The Crested Butte Town Council was the final entity to sign on and they did so at a special meeting on Monday, November 30.
Crested Butte committed up to $40,410 to help pay for the “backbone” of the upgraded fiber system. Gunnison County and the city of Gunnison committed the same match, while Mt. Crested Butte will be throwing in closer to $120,000 in order to get the fiber network up to its town hall.
Each government entity signed a Memorandum of Understanding (MOU) with Region 10 to apply to the Colorado Department of Local Affairs (DOLA) for the so-called “middle mile” of broadband infrastructure. The total cost of the installation would be about $811,000.
Fiber will connect Montrose, Gunnison, Crested Butte and Mt. Crested Butte. It will be run to so-called “Carrier Neutral Locations (CNLs)” in each community such as the marshal’s office in Crested Butte. From there, private Internet supply companies like IC Connex and Xtream Internet will be able to tap in and offer faster broadband to individual consumers.

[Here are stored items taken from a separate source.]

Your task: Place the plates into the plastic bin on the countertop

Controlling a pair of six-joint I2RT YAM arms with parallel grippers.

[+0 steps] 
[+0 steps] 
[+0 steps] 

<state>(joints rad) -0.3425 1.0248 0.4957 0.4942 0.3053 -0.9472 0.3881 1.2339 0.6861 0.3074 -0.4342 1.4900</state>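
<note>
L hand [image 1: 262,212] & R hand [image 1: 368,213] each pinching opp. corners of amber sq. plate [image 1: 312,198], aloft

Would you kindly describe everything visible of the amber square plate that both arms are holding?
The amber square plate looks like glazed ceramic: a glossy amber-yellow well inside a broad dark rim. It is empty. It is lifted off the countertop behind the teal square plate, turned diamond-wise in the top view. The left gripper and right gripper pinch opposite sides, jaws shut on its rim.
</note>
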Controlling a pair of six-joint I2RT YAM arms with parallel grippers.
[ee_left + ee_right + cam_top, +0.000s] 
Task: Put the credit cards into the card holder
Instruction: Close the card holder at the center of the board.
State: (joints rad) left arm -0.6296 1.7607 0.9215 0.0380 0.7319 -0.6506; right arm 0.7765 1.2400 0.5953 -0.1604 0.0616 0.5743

Crested Butte town manager Todd Crossett told the council that if the grant is received, which is expected, implementation of the project would likely occur in 2017.
“The MOU with Region 10 allows us to back out if things change but this is an opportunity to throw our hat into the ring for a good project,” he said.
“So the bottom line is we could get more capacity at cheaper rates,” concluded mayor Glenn Michel.
“It is like a plumbing project,” added county community development director Russ Forrest. “You are paying to get infrastructure. You are leveraging $40,000 for an $800,000 project to get better quality and significantly cheaper broadband.”
Councilman Roland Mason asked if subdivisions such as Crested Butte South or Skyland could tap into the new system.
Forrest said while the initial lines have to go from one Century Link office to another, the private Internet providers could go out from the CNLs to other nearby population centers. “It is not a silver bullet that will be available to everyone in the county but there is opportunity for others not located in just the primary municipalities,” he explained.
“This is one of those things that won’t necessarily help a luddite like me,” said councilman Jim Schmidt. “If it takes me five seconds instead of 10 seconds to download a movie, it won’t change my life but I see it as a benefit to the overall community.”
“It makes sense to pursue this,” said councilperson Laura Mitchell.
“I’m all for it,” added councilperson Erika Vohman.
So was the rest of the council as they voted 6-0 to sign the MOU and pursue the project in conjunction with the other local governments. Councilman Chris Ladoulis was not at the meeting.